With runners at the corners and nobody out in the 3rd, Webb froze human-tree James Wood with a perfectly located 3-2 sinker for an unproductive out. He then immediately induced what should’ve been an inning-ending double play ball to second. The feed from Arraez to Adames was fine, but somehow the ball, after nestling itself fully in the pocket of Devers’s glove, just popped out. The throw was high and rising. It wasn’t great, nor was Devers’s footwork. He committed to his stretch from the bag too early, when he arguably had time to stand taller and receive the throw using the base as a platform. That’s on Devers…but Adames is not blameless either. He’s got to feed the fledgling first baseman better. This has been a recurring problem since Opening Day. An inning later, Adames make another great stop up, but his relay was again wide, allowing Joey Weimer to reach and eventually come around to score on Lile’s 2-run shot. Matt Chapman committed another throwing error (his fourth) later in the 7th, offering the Nationals’ offense an extra out (a gift they promptly rejected when Curtis Mead lined out to Chapman, who then doubled-up Brady House at first).
Two of Webb’s four earned runs on the night could’ve been avoided if the defense provided better support, and grounders were converted into outs.

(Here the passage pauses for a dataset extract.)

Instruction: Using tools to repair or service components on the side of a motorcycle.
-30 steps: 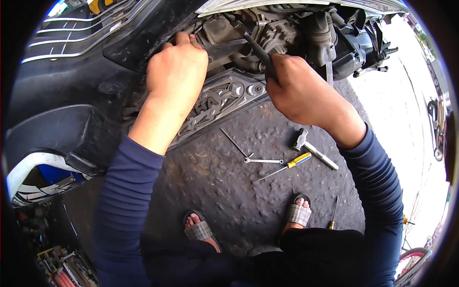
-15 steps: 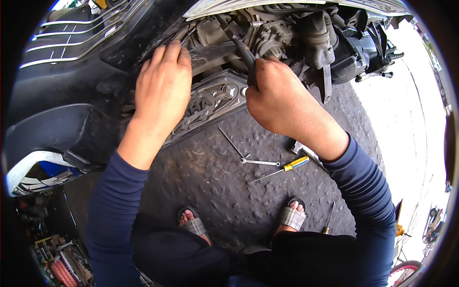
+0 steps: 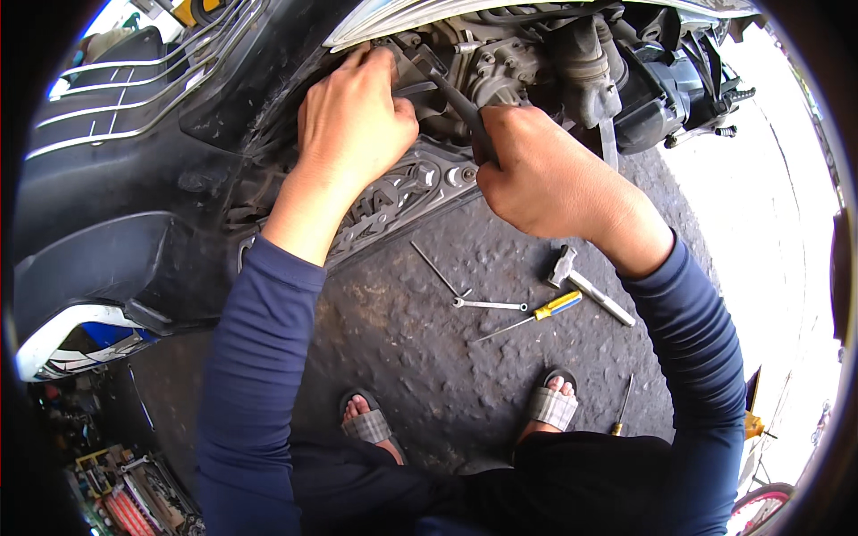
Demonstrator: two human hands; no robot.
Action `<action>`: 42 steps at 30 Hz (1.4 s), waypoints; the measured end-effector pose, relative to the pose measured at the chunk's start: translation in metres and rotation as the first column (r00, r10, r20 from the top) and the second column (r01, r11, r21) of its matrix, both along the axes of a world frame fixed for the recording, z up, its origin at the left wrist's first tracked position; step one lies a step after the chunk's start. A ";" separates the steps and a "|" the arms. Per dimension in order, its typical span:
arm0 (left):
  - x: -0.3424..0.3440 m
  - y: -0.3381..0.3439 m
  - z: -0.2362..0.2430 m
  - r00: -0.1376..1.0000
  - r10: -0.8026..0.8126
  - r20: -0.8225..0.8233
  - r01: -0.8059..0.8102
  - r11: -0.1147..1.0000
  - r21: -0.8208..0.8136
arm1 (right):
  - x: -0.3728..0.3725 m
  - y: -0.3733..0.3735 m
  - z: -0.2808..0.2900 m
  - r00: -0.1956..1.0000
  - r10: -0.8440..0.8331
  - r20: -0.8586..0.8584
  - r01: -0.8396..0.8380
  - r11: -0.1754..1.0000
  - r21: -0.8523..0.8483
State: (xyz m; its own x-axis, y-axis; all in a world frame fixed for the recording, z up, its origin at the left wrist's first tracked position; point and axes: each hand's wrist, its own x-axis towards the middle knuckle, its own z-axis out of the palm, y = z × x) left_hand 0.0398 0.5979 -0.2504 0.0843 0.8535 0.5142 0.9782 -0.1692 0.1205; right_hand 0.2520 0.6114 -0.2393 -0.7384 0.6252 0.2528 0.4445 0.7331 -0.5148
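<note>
My right hand [image 3: 545,179] is closed round the handle of a long dark tool [image 3: 460,107]. The tool slants up and to the left into the scooter's exposed engine area [image 3: 509,71], its far end among metal parts; its exact kind is unclear. To the left of that end, my left hand [image 3: 357,112] reaches in under the white body panel [image 3: 393,16]. Its fingers are bent and close together, with the thumb pointing right. The fingertips and whatever they hold are hidden among the parts. Below both hands runs the embossed engine cover [image 3: 384,210].
On the dark ground lie a hammer [image 3: 594,288], a yellow-handled screwdriver [image 3: 556,305], a wrench [image 3: 492,305], a thin rod [image 3: 438,266] and another screwdriver [image 3: 624,406]. A tool box [image 3: 125,487] stands at lower left. The black scooter body [image 3: 107,188] fills the left side.
My left hand has shifted right and farther in, and its fingers have bent from lying flat. The right hand keeps its hold on the tool. The hammer now shows fully.
</note>
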 end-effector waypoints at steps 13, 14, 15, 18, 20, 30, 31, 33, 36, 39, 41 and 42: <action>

The downstream effect here too is these miscues keep Webb from finding his footing. These errors are frustrations that fester rather than heal. And getting that double play in the 3rd would’ve been really healing. Instead of walking off the mound with swagger having Houdini-ed out of a jam, Webb kicked stones back to the dugout a dozen stressful pitches later righteously steamed.
I wonder too if Webb was a little ticked off from the get-go about Daniel Susac starting behind the dish rather than Patrick Bailey. I get that Susac’s all-around play has earned him more starts (he recorded two hits again in this game), but if I’m Tony Vitello, I don’t tinker when my ace starts. There’s some wisdom in keeping certain things you can control consistent, especially since Webb isn’t getting consistency from certain things out of his control.
Alas, not all problems could be solved in one game. And a win is a win, and the Giants needed one, and they needed one in this way real bad.